● **Exercise**:
Output the lines from the one containing "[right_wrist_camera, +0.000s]" through the last line of the material below, exactly; please do not include pictures.

● **Source data**:
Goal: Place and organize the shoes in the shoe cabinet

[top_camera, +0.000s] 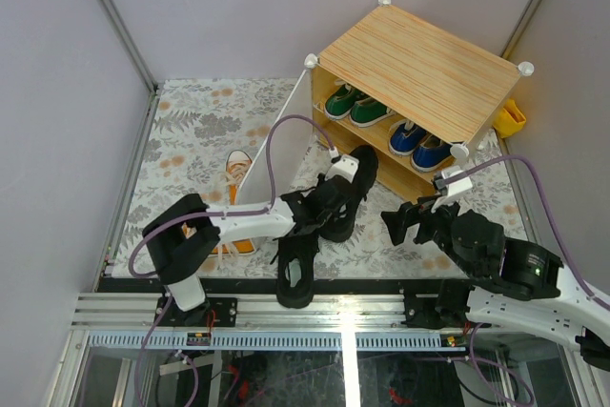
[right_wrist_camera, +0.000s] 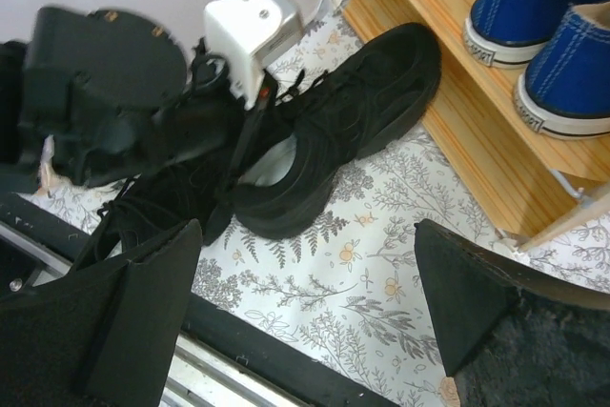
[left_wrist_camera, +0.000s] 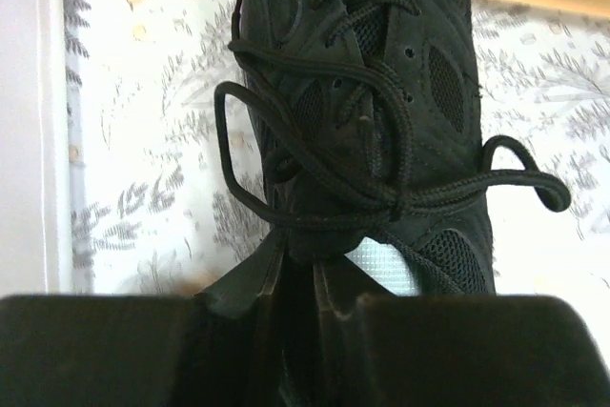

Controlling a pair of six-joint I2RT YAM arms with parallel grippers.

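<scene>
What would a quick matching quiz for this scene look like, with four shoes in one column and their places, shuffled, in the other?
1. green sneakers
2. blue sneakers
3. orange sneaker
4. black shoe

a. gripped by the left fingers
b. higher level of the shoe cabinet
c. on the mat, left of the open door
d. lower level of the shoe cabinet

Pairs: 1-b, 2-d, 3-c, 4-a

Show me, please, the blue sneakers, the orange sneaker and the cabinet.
blue sneakers (right_wrist_camera: 534, 7): right wrist view, blue canvas.
orange sneaker (top_camera: 238, 167): top external view, white laces.
cabinet (top_camera: 419, 69): top external view, wooden top.
</scene>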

● **Answer to this problem**:
[right_wrist_camera, +0.000s] 
[left_wrist_camera, +0.000s] 

Controlling a pair of six-joint I2RT YAM arms with parallel grippers.

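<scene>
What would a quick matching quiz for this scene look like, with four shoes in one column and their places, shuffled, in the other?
1. green sneakers
2. blue sneakers
3. orange sneaker
4. black shoe

a. gripped by the left fingers
b. higher level of the shoe cabinet
c. on the mat, left of the open door
d. lower level of the shoe cabinet

Pairs: 1-b, 2-d, 3-c, 4-a

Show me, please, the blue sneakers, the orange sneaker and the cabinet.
blue sneakers (right_wrist_camera: 534, 7): right wrist view, blue canvas.
orange sneaker (top_camera: 238, 167): top external view, white laces.
cabinet (top_camera: 419, 69): top external view, wooden top.
</scene>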

Nothing else is needed to complete the exercise.